DETROIT — With the starting rotation in tatters, the Dodgers have asked a lot of their bullpen. A lot.

The group has mostly been up to the challenge. Not Saturday.

Ricky Vanasco and Evan Phillips combined to blow a five-run lead in the ninth inning and Yohan Ramirez gave up a two-run home run in the 10th as the Dodgers lost a game they had well in hand, 11-9, on Saturday afternoon.

The loss was the Dodgers’ ninth in their past 14 games as they stagger toward the All-Star break.

The Dodgers built a seemingly secure 9-4 lead thanks to another big game from Shohei Ohtani and uncommon support from the bottom of the lineup.

Ohtani had a triple, two RBI, scored three times and hit the 200th home run of his major-league career.

Early this season, Ohtani passed Hideki Matsui (176) for the most home runs in MLB by a Japanese-born player. His fifth-inning drive curled around the right-field foul pole, making him the 375th player in major-league history and the 31st active player with 200 career home runs.

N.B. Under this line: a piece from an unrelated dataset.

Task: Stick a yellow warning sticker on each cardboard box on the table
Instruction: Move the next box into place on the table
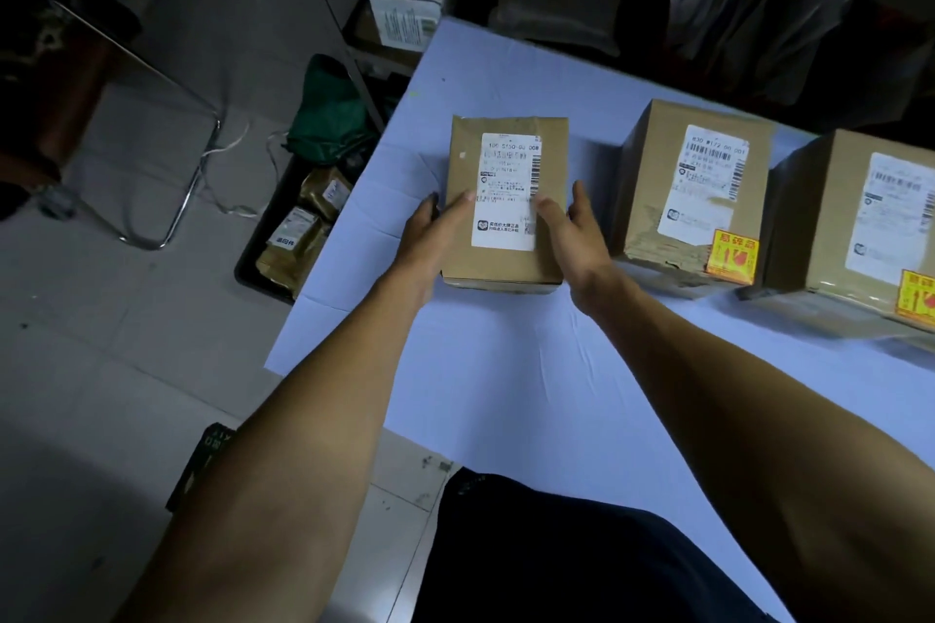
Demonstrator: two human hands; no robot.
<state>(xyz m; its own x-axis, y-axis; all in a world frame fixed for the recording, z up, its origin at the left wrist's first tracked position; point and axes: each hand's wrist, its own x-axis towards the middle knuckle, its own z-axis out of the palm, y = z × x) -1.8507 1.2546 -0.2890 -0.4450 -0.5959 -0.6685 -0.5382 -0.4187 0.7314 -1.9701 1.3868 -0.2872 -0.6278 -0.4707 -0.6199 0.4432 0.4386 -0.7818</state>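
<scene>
1. Fingers, left: we see the thumb (463, 201) laid flat across the top face of the cardboard box, with the other fingers (430, 205) wrapped down its left side; they grip the box between them.
2. Fingers, right: we see the thumb (549, 210) pressed on the top face over the lower right part of the shipping label, and the remaining fingers (581, 197) held together against the right side.
3. Left hand (435, 238): it clasps the left edge of the box, forearm stretching back toward the lower left.
4. Right hand (577, 238): it clasps the right edge, forearm stretching back toward the lower right.
5. Cardboard box (463, 263): held between both hands, resting on the table near its left edge; we find no yellow sticker on its visible faces.
6. Shipping label (508, 190): white, printed, with barcode, stuck on the top face.
7. Second box (652, 157): stands to the right, apart from the held box, with a white label and a yellow warning sticker (733, 256) at its near right corner.
8. Third box (830, 197): further right, just beside the second, partly cut off by the frame, bearing another yellow sticker (917, 293).
9. Table (506, 369): covered in pale blue-white.
10. Floor bin (273, 213): dark, left of the table, holding brown parcels.
</scene>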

With one game left before the All-Star break, Ohtani leads the National League with 29 home runs and a 1.034 OPS and is second in batting average (.314) and third in RBI (69).

Since replacing Mookie Betts as the Dodgers’ leadoff hitter 23 games ago, he has been their leading man in many ways – he is 29 for 89 (.326) with five doubles, two triples, 10 home runs, 21 runs scored and 23 driven in.

He led off the game Saturday with his triple and scored on a groundout by Freddie Freeman. The game was tied 2-2 in the fifth when he went deep to put the Dodgers in the lead. They pulled away with seven runs in the next four innings.

While Ohtani was leading the offense from the top, the bottom of the order featuring four players batting under .200 and with OPS .600 or lower – and backup catcher Austin Barnes – earned its per diem. The downtrodden group combined for five hits (three from Gavin Lux), scored four runs and drove in four, including a two-run home run by Kiké Hernandez.

That seemed like enough when rookie starter Justin Wrobelski handed a lead to Anthony Banda, Blake Treinen and Alex Vesia. They each contributed a scoreless inning and Dodgers manager Dave Roberts handed the five-run lead to Vanasco, who had not pitched since July 3 with Triple-A Oklahoma City.

Vanasco didn’t retire a batter, allowing three consecutive hits to start the ninth. Two runs scored, creating a save situation for Evan Phillips who fumbled it. He retired two batters but then gave up an RBI single to Carson Kelly and a game-tying, two-run home run to Colt Keith.

The Dodgers loaded the bases with one out in the 10th inning but Freeman bounced into a double play.

After a sacrifice bunt moved the winning run to third base in the bottom of the 10th, the Dodgers went with a five-man infield. They needed to put a man in the left-field seats. That’s where Gio Urshela hit his walkoff, two-run home run.